* [Activity]:
Word for word, restate the lines of the listing below from the line with "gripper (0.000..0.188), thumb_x" through the line with "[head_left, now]", and do not include the pictures.

* [Information supplied]:
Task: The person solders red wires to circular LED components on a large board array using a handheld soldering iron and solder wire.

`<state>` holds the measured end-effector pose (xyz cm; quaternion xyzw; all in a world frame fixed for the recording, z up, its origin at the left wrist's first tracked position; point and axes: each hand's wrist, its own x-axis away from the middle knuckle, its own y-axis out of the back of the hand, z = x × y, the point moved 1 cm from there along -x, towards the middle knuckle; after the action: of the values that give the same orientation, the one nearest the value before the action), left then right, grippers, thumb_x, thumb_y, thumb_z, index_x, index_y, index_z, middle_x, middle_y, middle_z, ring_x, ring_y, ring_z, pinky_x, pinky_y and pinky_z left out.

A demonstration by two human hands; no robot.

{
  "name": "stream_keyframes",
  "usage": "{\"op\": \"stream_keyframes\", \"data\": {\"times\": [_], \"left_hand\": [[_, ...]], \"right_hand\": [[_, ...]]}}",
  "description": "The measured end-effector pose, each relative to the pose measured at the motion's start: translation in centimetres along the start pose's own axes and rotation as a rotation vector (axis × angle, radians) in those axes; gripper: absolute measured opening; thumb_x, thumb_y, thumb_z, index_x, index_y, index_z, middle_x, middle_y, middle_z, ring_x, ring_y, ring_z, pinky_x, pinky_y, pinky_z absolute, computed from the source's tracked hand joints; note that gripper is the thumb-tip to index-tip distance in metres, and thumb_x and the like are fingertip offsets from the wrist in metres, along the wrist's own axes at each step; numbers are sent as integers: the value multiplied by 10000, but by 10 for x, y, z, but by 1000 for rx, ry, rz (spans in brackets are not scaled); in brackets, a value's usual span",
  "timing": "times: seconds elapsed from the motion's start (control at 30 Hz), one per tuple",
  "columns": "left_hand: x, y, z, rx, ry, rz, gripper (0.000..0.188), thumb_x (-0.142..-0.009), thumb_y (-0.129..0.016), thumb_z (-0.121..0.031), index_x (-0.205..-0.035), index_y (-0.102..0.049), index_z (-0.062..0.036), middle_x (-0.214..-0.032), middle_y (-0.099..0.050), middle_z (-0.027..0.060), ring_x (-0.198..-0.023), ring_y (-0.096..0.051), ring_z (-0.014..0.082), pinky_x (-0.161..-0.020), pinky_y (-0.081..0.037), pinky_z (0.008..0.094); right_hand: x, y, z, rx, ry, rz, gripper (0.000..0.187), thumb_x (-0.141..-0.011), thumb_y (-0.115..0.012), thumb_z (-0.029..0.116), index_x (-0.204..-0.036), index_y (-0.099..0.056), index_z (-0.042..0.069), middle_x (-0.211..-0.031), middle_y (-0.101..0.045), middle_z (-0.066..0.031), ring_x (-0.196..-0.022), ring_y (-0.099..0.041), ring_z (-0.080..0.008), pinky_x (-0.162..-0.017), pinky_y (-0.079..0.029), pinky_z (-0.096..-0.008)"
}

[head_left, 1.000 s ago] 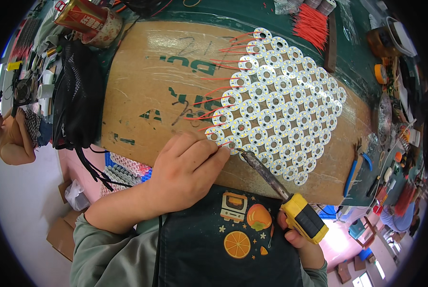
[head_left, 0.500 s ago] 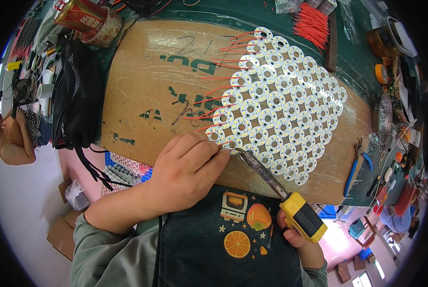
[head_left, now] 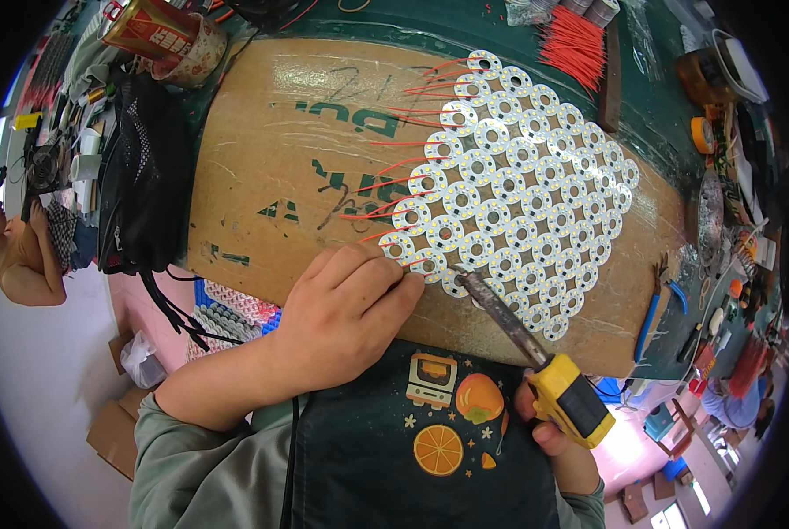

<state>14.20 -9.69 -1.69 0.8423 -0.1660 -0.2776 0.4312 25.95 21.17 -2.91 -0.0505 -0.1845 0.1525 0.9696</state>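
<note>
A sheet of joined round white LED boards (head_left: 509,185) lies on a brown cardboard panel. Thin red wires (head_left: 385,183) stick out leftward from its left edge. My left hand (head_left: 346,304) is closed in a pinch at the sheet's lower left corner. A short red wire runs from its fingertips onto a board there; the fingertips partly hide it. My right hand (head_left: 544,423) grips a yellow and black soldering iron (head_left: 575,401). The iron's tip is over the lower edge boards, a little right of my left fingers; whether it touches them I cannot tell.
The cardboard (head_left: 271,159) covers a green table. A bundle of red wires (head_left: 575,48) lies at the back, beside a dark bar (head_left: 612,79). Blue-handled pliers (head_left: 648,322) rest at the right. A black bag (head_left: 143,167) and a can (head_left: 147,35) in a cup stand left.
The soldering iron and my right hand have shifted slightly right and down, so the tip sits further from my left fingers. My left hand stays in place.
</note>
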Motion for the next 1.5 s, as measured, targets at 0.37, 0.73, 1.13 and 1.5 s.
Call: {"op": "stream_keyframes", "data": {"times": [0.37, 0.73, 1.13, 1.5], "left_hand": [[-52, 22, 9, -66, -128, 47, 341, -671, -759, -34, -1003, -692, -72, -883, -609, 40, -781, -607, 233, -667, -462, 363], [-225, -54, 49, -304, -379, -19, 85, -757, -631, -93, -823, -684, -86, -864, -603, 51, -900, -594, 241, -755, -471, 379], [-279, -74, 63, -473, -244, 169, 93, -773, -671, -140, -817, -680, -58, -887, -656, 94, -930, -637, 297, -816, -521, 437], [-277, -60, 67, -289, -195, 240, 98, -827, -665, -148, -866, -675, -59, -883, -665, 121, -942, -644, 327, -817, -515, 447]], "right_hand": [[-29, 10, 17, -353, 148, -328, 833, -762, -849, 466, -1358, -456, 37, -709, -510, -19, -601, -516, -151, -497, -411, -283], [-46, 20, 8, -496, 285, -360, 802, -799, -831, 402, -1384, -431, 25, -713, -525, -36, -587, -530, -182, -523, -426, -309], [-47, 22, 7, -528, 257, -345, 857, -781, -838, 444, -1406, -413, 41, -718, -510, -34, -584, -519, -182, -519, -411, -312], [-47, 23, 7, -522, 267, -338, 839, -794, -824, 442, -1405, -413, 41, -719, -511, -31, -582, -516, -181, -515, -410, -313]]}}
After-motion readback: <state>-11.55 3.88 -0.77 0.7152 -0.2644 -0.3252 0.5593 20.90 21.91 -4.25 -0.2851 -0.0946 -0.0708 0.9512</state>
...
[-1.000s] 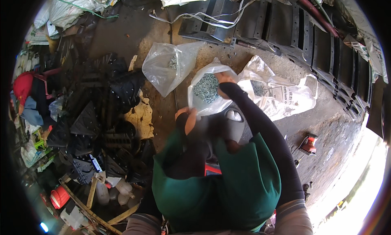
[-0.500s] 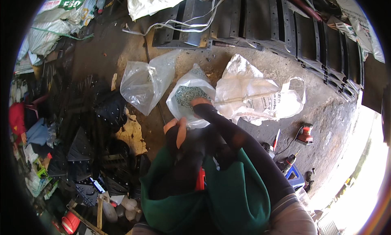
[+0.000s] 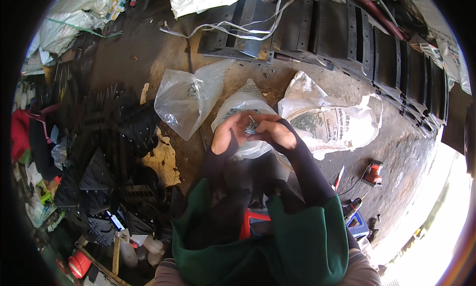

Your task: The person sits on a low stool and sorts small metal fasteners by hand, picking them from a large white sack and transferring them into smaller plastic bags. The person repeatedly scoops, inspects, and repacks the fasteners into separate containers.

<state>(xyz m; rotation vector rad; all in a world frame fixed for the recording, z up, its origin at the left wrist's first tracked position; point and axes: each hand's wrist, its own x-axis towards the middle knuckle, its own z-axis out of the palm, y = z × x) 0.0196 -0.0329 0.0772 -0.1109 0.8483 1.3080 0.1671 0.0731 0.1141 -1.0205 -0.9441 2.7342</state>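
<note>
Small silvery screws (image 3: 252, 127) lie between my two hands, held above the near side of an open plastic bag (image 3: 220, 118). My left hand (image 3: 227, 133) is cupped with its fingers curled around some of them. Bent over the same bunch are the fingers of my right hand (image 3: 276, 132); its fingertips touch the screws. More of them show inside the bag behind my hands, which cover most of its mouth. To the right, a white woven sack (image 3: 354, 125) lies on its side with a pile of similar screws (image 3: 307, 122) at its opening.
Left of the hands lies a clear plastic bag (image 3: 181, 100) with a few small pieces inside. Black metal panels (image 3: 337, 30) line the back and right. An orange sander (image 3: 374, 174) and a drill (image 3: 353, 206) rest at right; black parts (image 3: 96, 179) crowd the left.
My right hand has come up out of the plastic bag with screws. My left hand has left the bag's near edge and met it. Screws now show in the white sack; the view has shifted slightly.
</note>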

* [Exercise result]:
  "columns": "left_hand: x, y, z, rx, ry, rz, gripper (0.000..0.188), thumb_x (-0.142..-0.009), thumb_y (-0.129..0.016), thumb_z (-0.121..0.031), index_x (-0.205..-0.035), index_y (-0.102..0.049), index_z (-0.062..0.036), middle_x (-0.214..-0.032), middle_y (-0.099..0.050), middle_z (-0.027..0.060), ring_x (-0.198..-0.023), ring_y (-0.096..0.051), ring_z (-0.014..0.082), pinky_x (-0.161..-0.020), pinky_y (-0.081..0.037), pinky_z (0.008..0.094); right_hand: x, y, z, rx, ry, rz, gripper (0.000..0.187), thumb_x (-0.141..-0.011), thumb_y (-0.115..0.012), thumb_z (-0.029..0.116), index_x (-0.204..-0.036), index_y (-0.099..0.056), index_z (-0.042..0.069), middle_x (-0.211..-0.031), middle_y (-0.101..0.045), middle_z (-0.066..0.031), ring_x (-0.196..-0.022), ring_y (-0.099..0.041), ring_z (-0.080..0.008), pinky_x (-0.162..-0.017), pinky_y (-0.079..0.029), pinky_z (-0.096..-0.008)"
}

[head_left, 1.000 s ago] 
[head_left, 0.500 s ago] 
[head_left, now] 

There is no additional output for this exercise.